CRAZY CRITTERS IN OR NEAR THE CREEK

 

    So, I was sliding into one of those wooden red “Adirondack” (look it up) chairs, overlooking Abbott Lake at Peaks of Otter (VA). When suddenly,  a big buzz and vibration occurred on the side of my leg. I got up and what did I see?

     Cicada sex!

      You know, those big, blackish bugs with the mostly transparent wings and the “whirr, whirr, whine” sound up in the trees, the males trying to scout out a girlfriend with that annoying song, I found below me in the grass two mating cicadas (pushed end to end), and I think both had one broken wing, which was unfortunate, so there was only a little more whining. I don’t know if the female later crawled to a tree and deposited her eggs in a crack in that tree to help her young along.

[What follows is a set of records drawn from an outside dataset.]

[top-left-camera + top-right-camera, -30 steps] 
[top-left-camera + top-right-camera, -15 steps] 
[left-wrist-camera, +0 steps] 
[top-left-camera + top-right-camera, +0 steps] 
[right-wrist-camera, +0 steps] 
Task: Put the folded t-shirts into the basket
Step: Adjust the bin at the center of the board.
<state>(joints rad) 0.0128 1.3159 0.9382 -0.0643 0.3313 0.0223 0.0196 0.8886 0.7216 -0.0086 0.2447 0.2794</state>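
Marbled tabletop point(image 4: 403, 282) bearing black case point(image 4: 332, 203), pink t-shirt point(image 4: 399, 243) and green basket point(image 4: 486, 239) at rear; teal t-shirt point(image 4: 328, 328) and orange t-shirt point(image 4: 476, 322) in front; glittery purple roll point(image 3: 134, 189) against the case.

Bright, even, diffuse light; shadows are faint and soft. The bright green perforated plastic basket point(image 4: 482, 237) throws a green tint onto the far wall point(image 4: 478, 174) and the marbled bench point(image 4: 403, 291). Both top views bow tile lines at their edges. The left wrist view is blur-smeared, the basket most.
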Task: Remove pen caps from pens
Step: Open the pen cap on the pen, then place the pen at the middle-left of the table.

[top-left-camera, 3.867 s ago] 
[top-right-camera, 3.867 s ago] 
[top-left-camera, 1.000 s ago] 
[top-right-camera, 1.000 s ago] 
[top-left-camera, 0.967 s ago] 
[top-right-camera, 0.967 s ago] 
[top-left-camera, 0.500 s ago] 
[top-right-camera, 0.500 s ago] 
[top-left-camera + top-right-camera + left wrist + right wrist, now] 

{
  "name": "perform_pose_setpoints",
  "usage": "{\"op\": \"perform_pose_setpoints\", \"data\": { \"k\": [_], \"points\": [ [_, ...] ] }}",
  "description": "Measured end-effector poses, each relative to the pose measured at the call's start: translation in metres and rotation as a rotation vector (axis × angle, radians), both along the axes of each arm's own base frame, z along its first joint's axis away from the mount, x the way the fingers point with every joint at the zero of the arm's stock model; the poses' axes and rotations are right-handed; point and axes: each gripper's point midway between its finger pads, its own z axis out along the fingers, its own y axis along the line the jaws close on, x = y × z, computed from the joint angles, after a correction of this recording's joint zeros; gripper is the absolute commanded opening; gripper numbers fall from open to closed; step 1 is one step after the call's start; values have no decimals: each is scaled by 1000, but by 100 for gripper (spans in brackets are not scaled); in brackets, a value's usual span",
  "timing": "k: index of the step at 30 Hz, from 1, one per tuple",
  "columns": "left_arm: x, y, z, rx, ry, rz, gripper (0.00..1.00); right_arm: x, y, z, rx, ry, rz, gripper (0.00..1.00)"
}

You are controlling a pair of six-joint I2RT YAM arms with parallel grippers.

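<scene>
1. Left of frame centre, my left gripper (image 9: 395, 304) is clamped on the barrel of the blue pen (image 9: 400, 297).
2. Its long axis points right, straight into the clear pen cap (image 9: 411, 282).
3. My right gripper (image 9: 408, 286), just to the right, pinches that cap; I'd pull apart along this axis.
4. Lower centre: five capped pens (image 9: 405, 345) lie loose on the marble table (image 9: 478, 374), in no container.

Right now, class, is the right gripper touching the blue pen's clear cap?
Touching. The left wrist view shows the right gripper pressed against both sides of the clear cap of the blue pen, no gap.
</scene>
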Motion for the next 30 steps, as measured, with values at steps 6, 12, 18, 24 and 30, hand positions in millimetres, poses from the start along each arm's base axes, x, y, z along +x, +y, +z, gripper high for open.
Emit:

      So also crazy are the tiny, tiny macroinvertebrates (bugs without a backbone) you find in mostly healthy (read: clean) streams and creeks, like mayflies, stoneflies, hellgrammites  and the like. Yes, these insects are usually a quarter inch to 2  and a half inches long (the crane fly larva looks like a grayish caterpillar in the water). Yes, a magnifying glass would certainly help! And with S. O. S.      there are supposed to be 150 found at one sitting.

      Salmon are very strong swimmers, yet it’s surprising that they can actually get out of the grip of a grizzly in Alaska with its big, lumbering claws. Imagine if “you” had to return to the town where you were born in order to have a child of your own. A bit crazy? Well, not for people from small towns with a lot of family nearby. Or salmon fish.